The task: With the images removed, return every line below exactly as it reads.

☆ ☆ ☆ ☆ ☆

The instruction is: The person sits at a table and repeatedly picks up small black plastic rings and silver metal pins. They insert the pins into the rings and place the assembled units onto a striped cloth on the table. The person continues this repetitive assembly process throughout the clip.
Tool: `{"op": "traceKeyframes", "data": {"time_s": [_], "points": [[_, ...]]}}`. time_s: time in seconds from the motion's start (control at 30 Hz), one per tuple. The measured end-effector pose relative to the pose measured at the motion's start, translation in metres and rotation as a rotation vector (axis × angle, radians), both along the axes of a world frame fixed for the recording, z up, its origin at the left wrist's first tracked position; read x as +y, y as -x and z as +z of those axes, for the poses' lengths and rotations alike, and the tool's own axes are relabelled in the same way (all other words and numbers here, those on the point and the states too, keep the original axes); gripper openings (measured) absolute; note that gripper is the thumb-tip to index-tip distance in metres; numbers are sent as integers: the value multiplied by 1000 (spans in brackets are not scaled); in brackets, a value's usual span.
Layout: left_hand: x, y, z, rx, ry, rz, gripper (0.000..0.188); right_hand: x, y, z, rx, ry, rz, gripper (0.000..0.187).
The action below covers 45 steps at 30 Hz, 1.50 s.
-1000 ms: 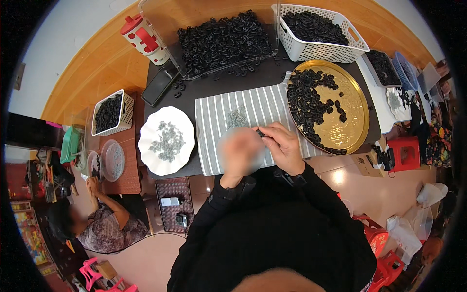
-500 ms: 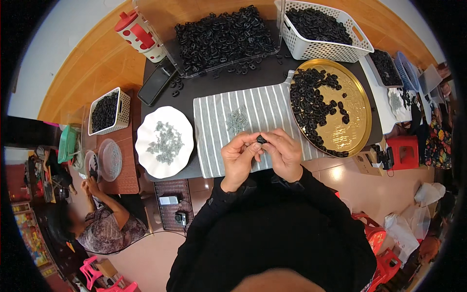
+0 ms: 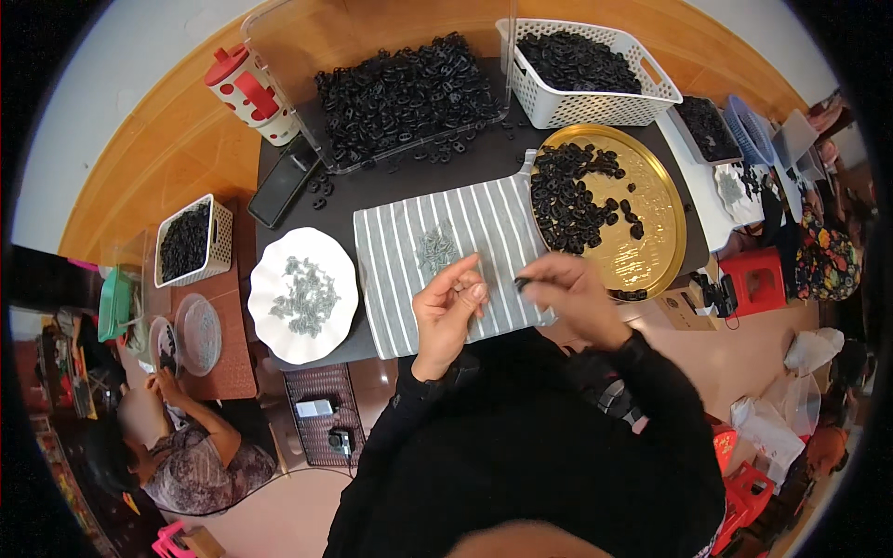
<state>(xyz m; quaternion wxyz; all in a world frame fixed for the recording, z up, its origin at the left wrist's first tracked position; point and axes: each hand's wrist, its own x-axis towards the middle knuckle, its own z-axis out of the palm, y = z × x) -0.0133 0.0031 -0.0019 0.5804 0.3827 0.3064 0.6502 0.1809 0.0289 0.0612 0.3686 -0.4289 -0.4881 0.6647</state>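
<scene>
My right hand (image 3: 581,298), slightly blurred, pinches a small black plastic piece (image 3: 523,283) beside the gold tray's near-left side. My left hand (image 3: 445,312) is over the near edge of the striped grey cloth (image 3: 395,279). Its thumb presses on curled fingers while the index finger stretches out; whether something small lies inside is hidden. Just beyond it lies a little heap of small grey pieces, perhaps screws (image 3: 437,249). Many similar black pieces (image 3: 566,200) cover the left part of the round gold tray (image 3: 651,246). More grey pieces lie on a white scalloped plate (image 3: 270,321).
A clear bin (image 3: 279,88) and a white basket (image 3: 567,113), both with black pieces, stand at the back. Left are a phone (image 3: 279,191) and a dotted tumbler (image 3: 246,98). Another person (image 3: 200,437) sits at a brown table. Red stools (image 3: 752,274) stand at right.
My hands have come apart. The right hand has moved right toward the gold tray with the black piece; the left stays over the cloth. The whole view has shifted slightly.
</scene>
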Motion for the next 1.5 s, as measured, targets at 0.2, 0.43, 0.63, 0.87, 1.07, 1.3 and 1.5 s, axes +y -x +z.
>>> {"op": "traceKeyframes", "data": {"time_s": [0.2,0.43,0.63,0.87,1.07,1.3,1.5], "points": [[1,1,0,55,-73,47,30,120,-41,111,216,-296,-288,33],[-55,27,133,-101,-496,181,11,30,-36,59,-44,-50,-24,23],[-94,43,204,-93,-960,250,12,-11,-22,42,-191,-119,19,22],[-91,36,194,-190,-1088,206,14,-41,-33,30,-309,-170,-98,19],[-93,27,184,-222,-1151,197,16,-48,-32,21,-160,-79,-49,18],[-78,23,178,-268,-1155,157,17,-53,-35,8,-180,-58,-86,18],[-86,27,178,-269,-1166,172,19,-51,-30,11,-202,-66,-48,19]]}}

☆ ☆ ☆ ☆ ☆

Exercise answer:
The instruction is: The person sits at a table and repeatedly picks up small black plastic rings and silver metal pins. They insert the pins into the rings and place the assembled units onto a striped cloth on the table. The person continues this repetitive assembly process throughout the clip.
Tool: `{"op": "traceKeyframes", "data": {"time_s": [_], "points": [[_, ...]]}}`. time_s: time in seconds from the motion's start (control at 30 Hz), one per tuple. The measured end-effector pose relative to the pose measured at the motion's start, translation in metres and rotation as a rotation vector (axis × angle, radians), both along the axes of a world frame fixed for the recording, z up, its origin at the left wrist's first tracked position; read x as +y, y as -x and z as +z of those axes, for the poses' lengths and rotations alike, and the tool's own axes are relabelled in the same way (all other words and numbers here, those on the point and the states too, keep the original axes); gripper openings (measured) absolute; note that gripper is the thumb-tip to index-tip distance in metres; numbers are sent as integers: the value multiplied by 1000 (spans in brackets are not scaled); in brackets, a value's usual span.
Layout: left_hand: x, y, z, rx, ry, rz, gripper (0.000..0.188); right_hand: x, y, z, rx, ry, rz, gripper (0.000..0.187).
The action below covers 45 steps at 30 Hz, 1.50 s.
-1000 ms: 
-500 ms: 
+0 ms: 
<state>(xyz m; quaternion wxyz; all in a world frame fixed for the recording, z up, its origin at the left wrist's first tracked position; point and axes: each hand's wrist, its own x-axis towards the middle knuckle, its own z-axis out of the palm, y = z × x) -0.0133 0.0031 -0.0019 0.5804 0.3827 0.3064 0.6502 0.1809 0.0289 0.0612 0.3686 -0.4289 -0.4881 0.6647</state>
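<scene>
My right hand (image 3: 581,298), slightly blurred, pinches a small black plastic piece (image 3: 523,283) beside the gold tray's near-left side. My left hand (image 3: 445,312) is over the near edge of the striped grey cloth (image 3: 395,279). Its thumb presses on curled fingers while the index finger stretches out; whether something small lies inside is hidden. Just beyond it lies a little heap of small grey pieces, perhaps screws (image 3: 437,249). Many similar black pieces (image 3: 566,200) cover the left part of the round gold tray (image 3: 651,246). More grey pieces lie on a white scalloped plate (image 3: 270,321).
A clear bin (image 3: 279,88) and a white basket (image 3: 567,113), both with black pieces, stand at the back. Left are a phone (image 3: 279,191) and a dotted tumbler (image 3: 246,98). Another person (image 3: 200,437) sits at a brown table. Red stools (image 3: 752,274) stand at right.
My hands have come apart. The right hand has moved right toward the gold tray with the black piece; the left stays over the cloth. The whole view has shifted slightly.
</scene>
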Motion for the next 1.5 s, as measured, targets at 0.2, 0.43, 0.63, 0.87, 1.07, 1.3 and 1.5 s, axes +y -x +z.
>>> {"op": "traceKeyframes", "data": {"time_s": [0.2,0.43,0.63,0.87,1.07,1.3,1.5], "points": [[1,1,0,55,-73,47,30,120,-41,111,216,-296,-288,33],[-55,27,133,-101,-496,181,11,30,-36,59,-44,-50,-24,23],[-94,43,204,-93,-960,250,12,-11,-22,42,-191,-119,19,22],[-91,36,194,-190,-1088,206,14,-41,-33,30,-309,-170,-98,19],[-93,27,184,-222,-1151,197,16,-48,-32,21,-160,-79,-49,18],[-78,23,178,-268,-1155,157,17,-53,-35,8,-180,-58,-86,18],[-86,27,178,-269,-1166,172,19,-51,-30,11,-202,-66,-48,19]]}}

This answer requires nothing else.